Opinion: Détourner le regard ne mettra pas fin au travail des enfants dans les champs de tabac

L’industrie du tabac aime se présenter comme une force économique positive. Pourtant, elle impose aux cultivateurs de tabac d’Afrique une dure réalité économique, dégageant d’énormes profits en tâchant de payer au prix le plus bas les récoltes de tabac servant à la fabrication de leurs produits.

Cette façon de faire de l’industrie est injuste et entretient les inégalités. D’autant plus qu’elle pousse les producteurs de tabac dans un cycle de pauvreté qui perpétue le travail des enfants au sein de cette industrie.
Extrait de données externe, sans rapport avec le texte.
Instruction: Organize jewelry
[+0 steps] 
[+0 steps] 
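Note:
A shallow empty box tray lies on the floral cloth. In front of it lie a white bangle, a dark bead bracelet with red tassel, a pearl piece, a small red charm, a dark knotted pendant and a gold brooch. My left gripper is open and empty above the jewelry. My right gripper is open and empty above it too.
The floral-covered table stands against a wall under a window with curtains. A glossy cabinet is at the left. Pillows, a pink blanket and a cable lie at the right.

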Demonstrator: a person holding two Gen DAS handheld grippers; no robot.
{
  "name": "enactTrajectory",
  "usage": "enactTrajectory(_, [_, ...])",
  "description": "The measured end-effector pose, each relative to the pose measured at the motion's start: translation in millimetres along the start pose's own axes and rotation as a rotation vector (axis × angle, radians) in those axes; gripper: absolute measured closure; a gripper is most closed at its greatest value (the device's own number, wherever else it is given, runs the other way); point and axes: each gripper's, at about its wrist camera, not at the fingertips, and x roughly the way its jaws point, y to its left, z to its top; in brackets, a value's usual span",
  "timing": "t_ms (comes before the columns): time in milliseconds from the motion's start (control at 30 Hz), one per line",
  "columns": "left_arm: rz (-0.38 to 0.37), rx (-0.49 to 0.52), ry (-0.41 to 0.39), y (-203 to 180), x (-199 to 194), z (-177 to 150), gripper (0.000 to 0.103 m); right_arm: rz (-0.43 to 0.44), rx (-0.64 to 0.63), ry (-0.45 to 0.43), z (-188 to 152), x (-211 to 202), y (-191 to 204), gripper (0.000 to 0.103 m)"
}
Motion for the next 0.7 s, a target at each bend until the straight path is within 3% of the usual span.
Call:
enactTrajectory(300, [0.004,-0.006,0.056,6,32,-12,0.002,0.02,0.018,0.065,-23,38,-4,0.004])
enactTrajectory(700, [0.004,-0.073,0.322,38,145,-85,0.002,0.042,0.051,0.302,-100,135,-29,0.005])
Les discussions sur l’élimination du travail des enfants portent souvent sur le rôle des pays et non sur la responsabilité des entreprises au niveau mondial. En effet, l’Organisation internationale du travail et l’UNICEF ont affirmé récemment que la croissance démographique, les crises récurrentes, l’extrême pauvreté et les lacunes des mesures de protection sociale sont les principales causes de la persistance du travail des enfants en Afrique.

Mais elles négligent de mettre en lumière le rôle du secteur des affaires et les répercussions de leurs stratégies de réduction de coûts pour maximiser les profits. De surcroît, pour résoudre la situation, elles invitent tout simplement l’industrie à travailler avec les gouvernements, les organisations de travailleurs et travailleuses, et bien sûr les agences des Nations Unies elles-mêmes.
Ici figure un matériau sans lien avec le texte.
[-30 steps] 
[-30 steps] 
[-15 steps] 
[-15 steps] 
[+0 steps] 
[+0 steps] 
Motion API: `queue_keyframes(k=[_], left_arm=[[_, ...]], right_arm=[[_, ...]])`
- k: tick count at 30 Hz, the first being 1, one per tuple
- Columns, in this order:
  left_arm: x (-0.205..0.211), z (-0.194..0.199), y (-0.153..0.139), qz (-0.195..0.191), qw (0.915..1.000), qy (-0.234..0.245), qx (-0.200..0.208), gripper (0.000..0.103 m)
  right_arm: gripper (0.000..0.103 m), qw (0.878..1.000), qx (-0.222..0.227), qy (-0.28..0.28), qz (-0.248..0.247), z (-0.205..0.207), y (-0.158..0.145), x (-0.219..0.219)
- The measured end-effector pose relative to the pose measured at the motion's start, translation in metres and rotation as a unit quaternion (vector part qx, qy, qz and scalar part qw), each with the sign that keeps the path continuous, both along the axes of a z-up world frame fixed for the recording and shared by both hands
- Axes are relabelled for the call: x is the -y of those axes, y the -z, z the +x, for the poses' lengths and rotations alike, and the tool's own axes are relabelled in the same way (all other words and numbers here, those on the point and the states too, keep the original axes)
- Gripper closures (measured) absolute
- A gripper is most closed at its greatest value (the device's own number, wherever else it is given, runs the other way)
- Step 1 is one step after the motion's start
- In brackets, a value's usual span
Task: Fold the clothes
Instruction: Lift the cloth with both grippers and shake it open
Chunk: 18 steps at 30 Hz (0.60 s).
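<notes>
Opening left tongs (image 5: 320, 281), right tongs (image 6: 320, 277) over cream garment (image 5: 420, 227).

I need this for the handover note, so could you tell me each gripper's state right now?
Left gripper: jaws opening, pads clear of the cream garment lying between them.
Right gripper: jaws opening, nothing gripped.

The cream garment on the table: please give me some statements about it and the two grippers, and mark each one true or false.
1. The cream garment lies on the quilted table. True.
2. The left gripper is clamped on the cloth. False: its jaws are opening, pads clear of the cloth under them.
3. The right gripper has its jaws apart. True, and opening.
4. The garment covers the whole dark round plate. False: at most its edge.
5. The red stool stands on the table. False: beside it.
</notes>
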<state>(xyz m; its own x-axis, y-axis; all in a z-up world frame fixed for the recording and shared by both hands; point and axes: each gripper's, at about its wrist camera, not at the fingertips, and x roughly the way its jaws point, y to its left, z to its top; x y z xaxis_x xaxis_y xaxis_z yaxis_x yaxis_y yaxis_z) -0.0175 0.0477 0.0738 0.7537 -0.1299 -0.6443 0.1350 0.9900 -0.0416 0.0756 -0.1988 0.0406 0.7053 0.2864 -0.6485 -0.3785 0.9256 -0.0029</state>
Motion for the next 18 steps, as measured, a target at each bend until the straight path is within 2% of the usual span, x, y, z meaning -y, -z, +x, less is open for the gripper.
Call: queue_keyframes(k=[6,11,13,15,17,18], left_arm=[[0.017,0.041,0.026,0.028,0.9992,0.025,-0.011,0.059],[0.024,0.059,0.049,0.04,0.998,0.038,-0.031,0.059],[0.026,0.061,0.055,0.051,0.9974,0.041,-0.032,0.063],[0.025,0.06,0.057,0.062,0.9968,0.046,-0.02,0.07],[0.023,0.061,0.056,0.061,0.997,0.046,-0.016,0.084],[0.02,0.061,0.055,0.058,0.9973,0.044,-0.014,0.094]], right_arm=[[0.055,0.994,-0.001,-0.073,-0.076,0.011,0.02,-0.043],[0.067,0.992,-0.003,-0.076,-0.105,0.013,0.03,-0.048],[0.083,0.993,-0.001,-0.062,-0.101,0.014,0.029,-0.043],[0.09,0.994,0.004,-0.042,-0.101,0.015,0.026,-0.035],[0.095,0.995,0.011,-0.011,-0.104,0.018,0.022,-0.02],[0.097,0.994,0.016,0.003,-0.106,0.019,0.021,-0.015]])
Si l’on souhaite offrir un meilleur avenir aux enfants … il est essentiel que les gouvernements nationaux cessent d’accepter que les enfants travaillent dans les champs de tabac et qu’ils tâchent d’amener l’industrie à rendre des comptes.

Les enfants du monde seraient mieux servis si les fabricants de tabac étaient totalement exclus du système des Nations Unies, y compris leurs groupes de façade qui se prétendent des organisations indépendantes mais qui sont créées, financées ou contrôlées par l’industrie pour en promouvoir les intérêts et influencer à leur avantage les décideurs politiques et le public.

Bien que certaines agences des Nations Unies, comme l’Organisation mondiale de la santé, appliquent des politiques strictes pour éviter toute interaction avec les fabricants de tabac et leurs groupes de pression, d’autres ne le font pas. Les alliés de l’industrie ont pu exploiter des failles qui permettent aux organisations de s’asseoir à la table et prendre part aux discussions, à la seule condition qu’elles ne vendent pas de produits du tabac directement.

Ces intermédiaires favorisent un accès accru de l’industrie aux parties prenantes et aux publics habitués de l’ONU, lui permettant de participer à des initiatives des Nations Unies, de les parrainer ou de tirer profit des opportunités de partenariat. Par un effet d’association qui renforce sa crédibilité, cette tactique de l’industrie s’est avérée très utile pour les campagnes de relations publiques qu’elle développe.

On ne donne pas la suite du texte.